● **What this task involves**
Set down, exactly, every line from the top of the listing through the one holding "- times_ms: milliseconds".

......

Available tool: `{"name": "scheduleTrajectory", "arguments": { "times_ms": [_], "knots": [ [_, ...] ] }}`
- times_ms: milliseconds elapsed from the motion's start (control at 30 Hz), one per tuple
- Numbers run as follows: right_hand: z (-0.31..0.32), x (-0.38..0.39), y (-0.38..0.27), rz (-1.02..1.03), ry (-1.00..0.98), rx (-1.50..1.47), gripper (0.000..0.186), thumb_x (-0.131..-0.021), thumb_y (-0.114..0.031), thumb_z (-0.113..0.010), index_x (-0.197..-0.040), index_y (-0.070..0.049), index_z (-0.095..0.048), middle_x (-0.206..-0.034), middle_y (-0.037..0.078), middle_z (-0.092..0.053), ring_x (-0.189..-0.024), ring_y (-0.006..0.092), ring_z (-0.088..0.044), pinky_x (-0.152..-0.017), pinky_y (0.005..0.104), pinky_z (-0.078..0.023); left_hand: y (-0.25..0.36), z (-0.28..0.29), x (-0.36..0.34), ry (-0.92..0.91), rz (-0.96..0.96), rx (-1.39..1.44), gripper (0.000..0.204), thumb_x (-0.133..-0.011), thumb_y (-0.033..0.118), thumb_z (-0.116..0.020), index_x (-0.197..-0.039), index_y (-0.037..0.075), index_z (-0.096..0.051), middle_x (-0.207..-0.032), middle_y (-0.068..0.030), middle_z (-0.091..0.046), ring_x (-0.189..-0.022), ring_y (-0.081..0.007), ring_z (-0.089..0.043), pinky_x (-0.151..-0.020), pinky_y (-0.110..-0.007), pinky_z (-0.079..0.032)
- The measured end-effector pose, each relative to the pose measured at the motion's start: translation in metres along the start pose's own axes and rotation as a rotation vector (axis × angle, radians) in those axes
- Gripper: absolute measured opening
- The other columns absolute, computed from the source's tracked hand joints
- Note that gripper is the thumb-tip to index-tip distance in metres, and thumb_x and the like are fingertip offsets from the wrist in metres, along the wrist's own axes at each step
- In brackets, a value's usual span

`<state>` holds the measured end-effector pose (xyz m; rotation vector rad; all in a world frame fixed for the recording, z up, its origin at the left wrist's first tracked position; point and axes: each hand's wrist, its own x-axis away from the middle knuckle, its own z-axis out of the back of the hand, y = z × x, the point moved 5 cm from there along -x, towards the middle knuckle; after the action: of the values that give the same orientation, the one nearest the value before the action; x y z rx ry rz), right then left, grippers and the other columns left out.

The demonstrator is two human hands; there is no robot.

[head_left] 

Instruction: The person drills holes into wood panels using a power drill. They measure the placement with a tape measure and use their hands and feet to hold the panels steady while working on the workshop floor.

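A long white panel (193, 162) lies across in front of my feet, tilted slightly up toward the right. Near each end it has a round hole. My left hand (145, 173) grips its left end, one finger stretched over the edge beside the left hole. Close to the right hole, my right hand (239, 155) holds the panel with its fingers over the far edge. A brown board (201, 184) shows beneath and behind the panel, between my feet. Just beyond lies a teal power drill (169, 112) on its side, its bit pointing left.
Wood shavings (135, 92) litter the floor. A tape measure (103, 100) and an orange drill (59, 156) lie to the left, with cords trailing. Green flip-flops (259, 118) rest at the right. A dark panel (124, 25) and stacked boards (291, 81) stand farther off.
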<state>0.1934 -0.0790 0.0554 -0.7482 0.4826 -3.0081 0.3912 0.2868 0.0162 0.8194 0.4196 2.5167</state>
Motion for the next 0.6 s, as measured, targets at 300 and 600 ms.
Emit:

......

● **Response**
Available tool: `{"name": "scheduleTrajectory", "arguments": { "times_ms": [_], "knots": [ [_, ...] ] }}`
- times_ms: milliseconds elapsed from the motion's start (control at 30 Hz), one per tuple

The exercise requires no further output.